The whole ORTOLANG infrastructure is hosted at INIST, which also houses other large-scale national infrastructures. A dedicated team of system engineers is in charge of its IT system security and they use software like Shinken for failure monitoring and notification.
Our repository software architecture relies on multiple VMWare virtual machines. These machines are provisioned using Puppet models and can be rebuilt from scratch in case of a failure. The repository data is backed up daily.
There are 2 machine rooms of 100 square meters each in INIST’s premises. This two-room configuration makes it possible to distribute the different equipment (physical servers, switches), so the ORTOLANG platform hardware is distributed and interconnected between the 2 rooms.
The power supply is provided by 2 inverters operating redundantly and connected to a coupling cabinet. A single inverter is capable of providing the entire power supply to INIST site. Batteries are capable of providing power for 20 minutes in the event of a power cut. In addition, a diesel generator set starts automatically within a few minutes and provides the auxiliary power source with the autonomy of several days in case of a power outage.
There are 2 air conditioners in each room, 1 air conditioner being enough to cool each room. The production of chilled water is provided by 2 chillers, located in technical premises outside the computer building. A single unit can produce enough chilled water needed to cool the computer rooms and the inverter room.
A central detection and automatic neutral gas extinguishing system covers fire safety in addition to the machine-room layout, which is designed to provide fire protection for more than one hour. The four rooms are monitored separately (2 machine rooms, inverters, console) with multiple sensors. The extinguishing gas is of the ARGO 55 type, a natural inert gas composed of 50% nitrogen and 50% argon. CO2-type extinguishers were also installed in the rooms.
Fire drills are carried out regularly, several times a year.
Access controls are systematic for entering INIST campus buildings.
In addition, there are reinforced access checks to the machine rooms (restricted to INIST IT technical staff and senior management).

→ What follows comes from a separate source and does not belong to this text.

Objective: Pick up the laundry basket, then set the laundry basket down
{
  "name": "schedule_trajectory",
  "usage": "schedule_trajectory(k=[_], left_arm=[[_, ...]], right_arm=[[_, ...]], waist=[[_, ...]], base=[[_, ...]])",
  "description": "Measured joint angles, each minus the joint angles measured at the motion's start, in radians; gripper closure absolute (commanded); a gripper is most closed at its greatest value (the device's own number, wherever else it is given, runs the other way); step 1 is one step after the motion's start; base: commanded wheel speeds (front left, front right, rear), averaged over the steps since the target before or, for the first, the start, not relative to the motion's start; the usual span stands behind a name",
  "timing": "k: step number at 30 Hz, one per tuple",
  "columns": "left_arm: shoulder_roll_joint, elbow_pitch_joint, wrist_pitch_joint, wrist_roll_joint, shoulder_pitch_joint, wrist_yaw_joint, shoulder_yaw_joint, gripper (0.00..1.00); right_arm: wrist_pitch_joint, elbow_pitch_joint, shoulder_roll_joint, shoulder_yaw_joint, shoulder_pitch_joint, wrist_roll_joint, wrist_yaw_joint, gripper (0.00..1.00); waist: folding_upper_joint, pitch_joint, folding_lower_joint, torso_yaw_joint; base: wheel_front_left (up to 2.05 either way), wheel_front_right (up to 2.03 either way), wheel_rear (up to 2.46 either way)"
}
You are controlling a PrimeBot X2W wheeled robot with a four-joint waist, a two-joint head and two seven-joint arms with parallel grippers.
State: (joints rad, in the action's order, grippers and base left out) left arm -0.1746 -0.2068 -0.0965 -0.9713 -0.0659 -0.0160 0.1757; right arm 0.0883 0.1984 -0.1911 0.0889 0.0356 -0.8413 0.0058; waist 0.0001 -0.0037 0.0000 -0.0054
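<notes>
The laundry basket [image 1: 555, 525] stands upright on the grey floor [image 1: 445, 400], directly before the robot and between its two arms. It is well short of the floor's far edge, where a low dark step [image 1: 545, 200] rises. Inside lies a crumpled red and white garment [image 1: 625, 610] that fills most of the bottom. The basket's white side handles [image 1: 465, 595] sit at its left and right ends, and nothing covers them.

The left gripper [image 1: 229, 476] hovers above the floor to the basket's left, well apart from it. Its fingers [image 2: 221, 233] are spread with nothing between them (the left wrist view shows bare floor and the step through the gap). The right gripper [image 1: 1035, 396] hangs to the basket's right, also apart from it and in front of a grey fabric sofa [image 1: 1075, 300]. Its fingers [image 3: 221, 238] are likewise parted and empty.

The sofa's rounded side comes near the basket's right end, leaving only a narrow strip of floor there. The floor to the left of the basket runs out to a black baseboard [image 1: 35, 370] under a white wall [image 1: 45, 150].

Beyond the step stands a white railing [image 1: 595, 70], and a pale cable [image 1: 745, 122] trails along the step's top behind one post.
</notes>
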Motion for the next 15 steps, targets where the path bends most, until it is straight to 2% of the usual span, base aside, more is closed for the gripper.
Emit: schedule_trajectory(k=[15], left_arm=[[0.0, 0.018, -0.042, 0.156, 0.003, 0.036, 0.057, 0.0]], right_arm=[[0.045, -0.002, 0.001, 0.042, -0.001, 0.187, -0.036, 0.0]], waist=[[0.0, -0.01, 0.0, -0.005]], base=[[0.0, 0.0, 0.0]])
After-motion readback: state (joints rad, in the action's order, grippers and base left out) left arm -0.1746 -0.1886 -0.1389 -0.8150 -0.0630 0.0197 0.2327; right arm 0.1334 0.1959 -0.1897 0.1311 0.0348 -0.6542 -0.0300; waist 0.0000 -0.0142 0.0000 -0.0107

A security officer is permanently present on the site outside working hours. Unauthorized entries, technical and fire alarms are centralized and transmitted to this officer, who is consequently able to react very promptly. A BMS (Building Management System) also makes it possible to monitor the various operating situations.
Three backup solutions are currently being implemented:
- Tape backups with HP Dataprotector software coupled with a dual robotic Quantum Scalar I6000 (LTO7) and Scalar i80 (LTO6);
- Disk backups with Veeam Backup software;
- Snapshots (instant captures of stored data) on the primary storage arrays.
For Linux application environments, like ORTOLANG, 2 types of backup (Dataprotector and Veeam) are performed following the same principle in each case: one weekly full backup and one incremental backup on the other days with a 6-week data storage retention.
Veeam backups are supported by Quantum (DXi) appliances, which allows on-the-fly compression and deduplication.
All data is hosted at INIST in both machine rooms. Offline archives (tapes) can be created for storage in fireproof vaults, one of which is located in a separate building. Hosting on a remote site of the duplicated data is one possible way of developing the system planned.
We tried out two crash-test strategies successfully before service launch:
- Restoring an entire ORTOLANG infrastructure from backups on empty physical servers.
- Restoring an entire ORTOLANG infrastructure by rebuilding the entire application with its deployment tools (a skill transfer between the development team and INIST was organized to carry out this operation).
Continuous improvement policy
INIST has been committed to an improvement effort for many years, but has not gone as far as certifying its data center yet. It has called upon specialized companies for this effort. We can mention the following:
- A study for a disaster recovery plan (PRAI) by the Ares firm in 2008,
- A safety audit by Ernst & Young in 2018.